It’s hard to miss the inner tank of ITER’s liquid helium tank even in the spacious facility where it has undergone a leak detection test. This massive piece of equipment, whose volume is 190 m3 and measures 23 m in length by 3.5 m in diameter, will store part of ITER’s liquid helium and will be assembled subsequently inside a bigger tank. The impressive size of components is one of the underlying themes of the ITER project and as you may have guessed its cryoplant will be the biggest-ever.

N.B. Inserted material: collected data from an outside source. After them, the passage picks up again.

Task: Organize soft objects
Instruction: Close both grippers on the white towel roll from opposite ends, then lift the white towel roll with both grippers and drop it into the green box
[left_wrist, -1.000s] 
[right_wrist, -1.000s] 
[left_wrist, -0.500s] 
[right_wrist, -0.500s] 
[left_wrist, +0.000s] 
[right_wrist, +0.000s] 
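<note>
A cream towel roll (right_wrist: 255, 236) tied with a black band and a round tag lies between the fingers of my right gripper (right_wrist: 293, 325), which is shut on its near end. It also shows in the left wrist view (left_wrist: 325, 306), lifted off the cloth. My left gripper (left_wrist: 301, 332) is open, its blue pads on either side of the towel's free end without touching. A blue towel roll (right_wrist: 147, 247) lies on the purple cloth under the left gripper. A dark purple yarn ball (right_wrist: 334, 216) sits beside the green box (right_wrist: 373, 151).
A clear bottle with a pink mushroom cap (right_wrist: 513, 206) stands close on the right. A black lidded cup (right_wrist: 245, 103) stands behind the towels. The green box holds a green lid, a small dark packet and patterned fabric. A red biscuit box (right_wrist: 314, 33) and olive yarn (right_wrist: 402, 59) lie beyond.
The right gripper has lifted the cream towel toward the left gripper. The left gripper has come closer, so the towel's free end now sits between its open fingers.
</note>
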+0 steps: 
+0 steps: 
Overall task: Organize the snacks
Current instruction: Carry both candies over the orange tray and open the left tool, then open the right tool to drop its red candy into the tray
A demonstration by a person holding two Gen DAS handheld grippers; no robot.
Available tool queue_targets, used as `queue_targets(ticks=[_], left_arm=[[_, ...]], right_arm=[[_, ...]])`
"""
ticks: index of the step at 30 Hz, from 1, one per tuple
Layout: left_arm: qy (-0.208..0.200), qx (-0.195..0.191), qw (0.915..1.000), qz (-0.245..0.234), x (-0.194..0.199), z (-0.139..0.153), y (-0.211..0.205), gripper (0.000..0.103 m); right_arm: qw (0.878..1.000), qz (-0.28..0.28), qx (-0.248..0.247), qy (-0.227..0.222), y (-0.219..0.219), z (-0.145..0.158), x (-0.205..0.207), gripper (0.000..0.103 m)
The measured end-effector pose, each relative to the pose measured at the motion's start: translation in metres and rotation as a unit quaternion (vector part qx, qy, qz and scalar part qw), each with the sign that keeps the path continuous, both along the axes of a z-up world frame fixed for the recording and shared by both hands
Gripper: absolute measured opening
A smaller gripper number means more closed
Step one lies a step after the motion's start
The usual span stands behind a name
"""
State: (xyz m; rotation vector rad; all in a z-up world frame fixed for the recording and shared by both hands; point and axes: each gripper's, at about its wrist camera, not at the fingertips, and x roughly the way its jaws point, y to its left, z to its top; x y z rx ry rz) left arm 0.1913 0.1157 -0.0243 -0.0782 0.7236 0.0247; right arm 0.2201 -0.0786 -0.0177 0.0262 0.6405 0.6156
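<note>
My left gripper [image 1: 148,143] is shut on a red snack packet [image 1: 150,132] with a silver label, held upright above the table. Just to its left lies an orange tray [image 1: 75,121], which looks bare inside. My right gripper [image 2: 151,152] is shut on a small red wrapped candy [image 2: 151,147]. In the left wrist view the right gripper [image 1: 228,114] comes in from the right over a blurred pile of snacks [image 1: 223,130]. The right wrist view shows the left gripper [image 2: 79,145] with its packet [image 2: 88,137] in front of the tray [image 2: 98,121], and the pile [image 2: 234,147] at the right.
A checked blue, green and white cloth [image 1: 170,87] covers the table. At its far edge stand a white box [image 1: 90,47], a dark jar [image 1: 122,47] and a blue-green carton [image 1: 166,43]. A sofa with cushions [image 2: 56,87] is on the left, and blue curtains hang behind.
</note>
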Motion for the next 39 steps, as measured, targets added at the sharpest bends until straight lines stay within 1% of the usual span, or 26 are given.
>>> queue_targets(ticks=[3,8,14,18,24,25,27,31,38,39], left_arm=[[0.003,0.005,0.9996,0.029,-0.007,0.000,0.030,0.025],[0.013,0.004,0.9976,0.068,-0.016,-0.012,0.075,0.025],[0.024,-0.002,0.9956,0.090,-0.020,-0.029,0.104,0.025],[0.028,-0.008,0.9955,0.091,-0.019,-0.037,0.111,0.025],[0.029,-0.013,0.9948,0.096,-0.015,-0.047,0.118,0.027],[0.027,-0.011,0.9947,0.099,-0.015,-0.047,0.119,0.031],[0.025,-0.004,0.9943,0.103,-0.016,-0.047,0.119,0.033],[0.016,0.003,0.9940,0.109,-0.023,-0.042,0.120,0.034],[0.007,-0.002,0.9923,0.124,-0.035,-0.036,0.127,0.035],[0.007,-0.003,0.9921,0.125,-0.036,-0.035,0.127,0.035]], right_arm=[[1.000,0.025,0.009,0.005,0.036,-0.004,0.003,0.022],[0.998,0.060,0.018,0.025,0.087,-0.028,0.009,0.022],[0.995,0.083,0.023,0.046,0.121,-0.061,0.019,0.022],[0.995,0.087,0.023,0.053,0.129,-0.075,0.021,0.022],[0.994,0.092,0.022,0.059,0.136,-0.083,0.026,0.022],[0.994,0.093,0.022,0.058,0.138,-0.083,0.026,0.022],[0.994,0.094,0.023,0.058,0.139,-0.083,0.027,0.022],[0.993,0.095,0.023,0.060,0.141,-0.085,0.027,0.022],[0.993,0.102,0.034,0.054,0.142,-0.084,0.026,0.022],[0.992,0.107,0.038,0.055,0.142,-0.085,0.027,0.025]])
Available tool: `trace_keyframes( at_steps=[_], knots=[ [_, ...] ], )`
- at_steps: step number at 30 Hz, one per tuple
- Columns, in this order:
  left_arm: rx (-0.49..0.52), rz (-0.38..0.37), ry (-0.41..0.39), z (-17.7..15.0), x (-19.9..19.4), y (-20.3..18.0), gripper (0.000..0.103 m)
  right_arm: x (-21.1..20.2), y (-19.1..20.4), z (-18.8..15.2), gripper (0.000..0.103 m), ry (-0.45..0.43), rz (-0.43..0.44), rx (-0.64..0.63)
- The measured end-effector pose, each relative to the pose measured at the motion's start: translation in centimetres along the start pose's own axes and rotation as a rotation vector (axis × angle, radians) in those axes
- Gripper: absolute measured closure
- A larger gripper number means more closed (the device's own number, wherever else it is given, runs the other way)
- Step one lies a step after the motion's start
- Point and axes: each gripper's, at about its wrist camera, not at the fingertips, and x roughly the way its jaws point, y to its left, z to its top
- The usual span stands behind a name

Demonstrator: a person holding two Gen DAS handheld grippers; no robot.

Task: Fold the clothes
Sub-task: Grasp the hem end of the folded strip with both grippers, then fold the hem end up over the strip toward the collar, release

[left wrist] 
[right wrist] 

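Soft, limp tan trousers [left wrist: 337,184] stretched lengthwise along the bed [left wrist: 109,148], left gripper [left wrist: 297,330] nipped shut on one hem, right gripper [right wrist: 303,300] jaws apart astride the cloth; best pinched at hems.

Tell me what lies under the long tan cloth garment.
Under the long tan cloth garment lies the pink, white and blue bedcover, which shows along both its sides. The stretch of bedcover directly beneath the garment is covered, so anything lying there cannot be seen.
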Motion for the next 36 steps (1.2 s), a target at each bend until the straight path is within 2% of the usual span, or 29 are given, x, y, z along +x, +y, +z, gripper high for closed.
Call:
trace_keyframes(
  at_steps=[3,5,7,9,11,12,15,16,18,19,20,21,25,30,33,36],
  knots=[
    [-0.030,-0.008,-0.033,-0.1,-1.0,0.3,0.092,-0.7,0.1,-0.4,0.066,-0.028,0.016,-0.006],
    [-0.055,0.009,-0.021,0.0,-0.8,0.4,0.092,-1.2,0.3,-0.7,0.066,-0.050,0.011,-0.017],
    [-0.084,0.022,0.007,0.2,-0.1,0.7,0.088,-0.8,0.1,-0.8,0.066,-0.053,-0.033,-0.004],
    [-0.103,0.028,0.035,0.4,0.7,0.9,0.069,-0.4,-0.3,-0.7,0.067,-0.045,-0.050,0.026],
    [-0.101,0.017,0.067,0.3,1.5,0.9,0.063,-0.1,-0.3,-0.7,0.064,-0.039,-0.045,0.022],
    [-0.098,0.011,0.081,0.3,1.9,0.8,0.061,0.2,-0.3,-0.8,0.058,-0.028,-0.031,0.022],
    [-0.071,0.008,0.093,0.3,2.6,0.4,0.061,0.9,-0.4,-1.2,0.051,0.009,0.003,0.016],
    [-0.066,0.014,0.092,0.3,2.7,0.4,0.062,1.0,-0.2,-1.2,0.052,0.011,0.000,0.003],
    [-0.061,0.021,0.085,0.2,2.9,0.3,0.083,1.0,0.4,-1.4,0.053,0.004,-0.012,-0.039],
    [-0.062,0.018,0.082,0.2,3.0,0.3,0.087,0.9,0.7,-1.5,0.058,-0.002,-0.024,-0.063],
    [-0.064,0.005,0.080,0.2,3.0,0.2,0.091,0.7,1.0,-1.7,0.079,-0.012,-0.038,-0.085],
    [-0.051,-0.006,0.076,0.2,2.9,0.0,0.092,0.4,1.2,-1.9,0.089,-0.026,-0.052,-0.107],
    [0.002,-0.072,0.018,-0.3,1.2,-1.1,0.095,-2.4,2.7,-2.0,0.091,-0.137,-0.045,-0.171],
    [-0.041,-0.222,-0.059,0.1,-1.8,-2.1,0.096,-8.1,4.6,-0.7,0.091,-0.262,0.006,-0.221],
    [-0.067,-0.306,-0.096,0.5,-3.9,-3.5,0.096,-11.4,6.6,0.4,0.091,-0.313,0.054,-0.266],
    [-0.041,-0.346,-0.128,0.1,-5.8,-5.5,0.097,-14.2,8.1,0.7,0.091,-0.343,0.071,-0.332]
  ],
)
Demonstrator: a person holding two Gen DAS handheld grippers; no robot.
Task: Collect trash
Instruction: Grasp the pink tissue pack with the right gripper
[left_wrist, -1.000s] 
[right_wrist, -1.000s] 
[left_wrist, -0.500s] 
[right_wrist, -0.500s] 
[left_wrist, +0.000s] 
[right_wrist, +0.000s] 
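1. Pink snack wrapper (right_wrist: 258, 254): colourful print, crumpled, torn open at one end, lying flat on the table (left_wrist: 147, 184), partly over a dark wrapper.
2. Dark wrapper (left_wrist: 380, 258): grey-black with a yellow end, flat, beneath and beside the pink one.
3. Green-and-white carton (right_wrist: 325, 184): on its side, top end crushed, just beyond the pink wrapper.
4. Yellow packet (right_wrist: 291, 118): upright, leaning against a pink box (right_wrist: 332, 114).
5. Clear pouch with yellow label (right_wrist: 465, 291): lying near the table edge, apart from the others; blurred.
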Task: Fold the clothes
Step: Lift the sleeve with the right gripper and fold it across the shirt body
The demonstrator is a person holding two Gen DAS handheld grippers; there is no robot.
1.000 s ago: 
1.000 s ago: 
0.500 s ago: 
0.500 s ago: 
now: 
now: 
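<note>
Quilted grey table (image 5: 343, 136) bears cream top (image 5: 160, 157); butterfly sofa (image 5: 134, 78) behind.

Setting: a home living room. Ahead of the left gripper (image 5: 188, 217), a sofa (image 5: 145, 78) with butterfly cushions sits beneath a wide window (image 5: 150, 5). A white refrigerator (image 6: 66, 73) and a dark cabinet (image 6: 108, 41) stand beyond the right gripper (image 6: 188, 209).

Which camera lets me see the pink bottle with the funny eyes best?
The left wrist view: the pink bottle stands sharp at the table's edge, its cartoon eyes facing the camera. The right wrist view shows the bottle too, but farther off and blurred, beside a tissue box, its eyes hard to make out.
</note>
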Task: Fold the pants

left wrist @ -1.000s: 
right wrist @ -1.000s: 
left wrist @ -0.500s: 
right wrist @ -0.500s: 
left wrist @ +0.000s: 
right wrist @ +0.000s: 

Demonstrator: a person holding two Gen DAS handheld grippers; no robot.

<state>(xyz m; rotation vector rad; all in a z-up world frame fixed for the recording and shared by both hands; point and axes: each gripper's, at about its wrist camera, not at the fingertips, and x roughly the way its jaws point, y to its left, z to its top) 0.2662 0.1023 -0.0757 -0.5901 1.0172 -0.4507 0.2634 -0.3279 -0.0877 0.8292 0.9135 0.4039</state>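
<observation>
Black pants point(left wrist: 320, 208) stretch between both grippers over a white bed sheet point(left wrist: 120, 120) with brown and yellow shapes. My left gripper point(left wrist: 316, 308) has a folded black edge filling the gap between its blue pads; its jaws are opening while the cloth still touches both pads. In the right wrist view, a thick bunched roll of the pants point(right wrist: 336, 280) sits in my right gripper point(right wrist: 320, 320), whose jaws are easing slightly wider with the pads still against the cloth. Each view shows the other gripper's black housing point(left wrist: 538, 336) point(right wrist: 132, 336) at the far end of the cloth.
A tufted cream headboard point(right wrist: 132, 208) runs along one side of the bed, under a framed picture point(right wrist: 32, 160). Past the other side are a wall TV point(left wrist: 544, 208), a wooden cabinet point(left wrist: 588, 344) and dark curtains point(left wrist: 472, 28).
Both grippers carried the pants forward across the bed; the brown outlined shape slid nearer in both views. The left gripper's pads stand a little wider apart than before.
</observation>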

Manufacturing of the inner-tank started in November 2015 and was completed earlier this year. This piece of equipment stems from a lengthy process of preliminary and final design reviews where F4E, Air Liquide Global E&C Solutions, ITER International Organization, ITER India, together with independent experts, critically assessed specifications before production started. The inner-tank, designed and manufactured by CryoAB, is made of stainless steel and has multi-layer insulation to minimise any thermal losses so that the temperature inside remains at 4 K/-269 ˚C. Externally it will be covered by another component, known as a thermal shield, which will be made of aluminum and its function will be to minimise any thermal losses as well. When the tank is filled with liquid helium, its weight will reach 88 tonnes, the equivalent of 58 mid-sized cars. Now here comes a twist: after the one tank goes inside the other and the entire structure is fully assembled it will be positioned 7.6 metres high. The entire system has been designed in such way so as to cope with the potential of a seismic event.
To complete the manufacturing process of the inner-tank, it had to undergo a leak detection test. It took almost half a day for technicians and engineers to inspect 500 m of linear welds performed to join the different sectors of the tank. Representatives from F4E together with teams of Air Liquide Global E&C Solutions, witnessed the exercise managed by CryoAB and acknowledged that it was successfully completed. The equipment will arrive to the ITER site towards the end of the year.